We also have an inside look from Jardin at the reporting and wrenching interviews she and O'Brien conducted with indigenous Mayans, who say they were victims of the regime's violence.
During the production of the piece, we dug into the vault and found this dusty MacNeil/Lehrer Report video from Nov. 30, 1983, on the debate over the U.S. role in Guatemala. It was filmed just after the Reagan administration announced the end of a five-year embargo on military shipments to Guatemala, citing human rights progress and claiming that Ríos Montt had been given a "bum rap." You'll see in these interviews a split between U.S. administration officials and human rights organizations.
A 1983 MacNeil/Lehrer Report on the debate over the U.S. role in Guatemala.

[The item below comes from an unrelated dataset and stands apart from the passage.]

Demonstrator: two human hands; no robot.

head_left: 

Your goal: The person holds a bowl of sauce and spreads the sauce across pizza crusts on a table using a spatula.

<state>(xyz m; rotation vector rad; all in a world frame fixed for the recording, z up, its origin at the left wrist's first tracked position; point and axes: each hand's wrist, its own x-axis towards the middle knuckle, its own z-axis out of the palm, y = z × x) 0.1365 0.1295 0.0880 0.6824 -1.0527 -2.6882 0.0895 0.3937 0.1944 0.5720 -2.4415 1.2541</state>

For example, Assistant Secretary of State for Human Rights Eliott Abrams tells Jim Lehrer that political killings in Guatemala had reduced under the Rios Montt leadership, from hundreds a month to 40-50 a month and calls that "considerable progress."
"We're not suggesting the number of 40 or 50 a month is good, but it's a lot better," Abrams says. "And we think that kind of progress has to be rewarded and encouraged."
But human rights groups, which did not support the lifting of the embargo, along with some members of Congress told a different story: one of kidnappings, refugees and massacres by government forces.
This for example, came from Robert Goldman from Americas Watch Committee.
"Rios Montt is a dictator who came in with all these promises, and yet, what did he do?" Goldman says. "He abolished all press freedom. There's less press freedom now in Guatemala than there has been for the last 30 years. No political parties are allowed. No union activity. Search and seizure without warrants are conducted. A three-man military tribunal can sentence anybody to anything including death."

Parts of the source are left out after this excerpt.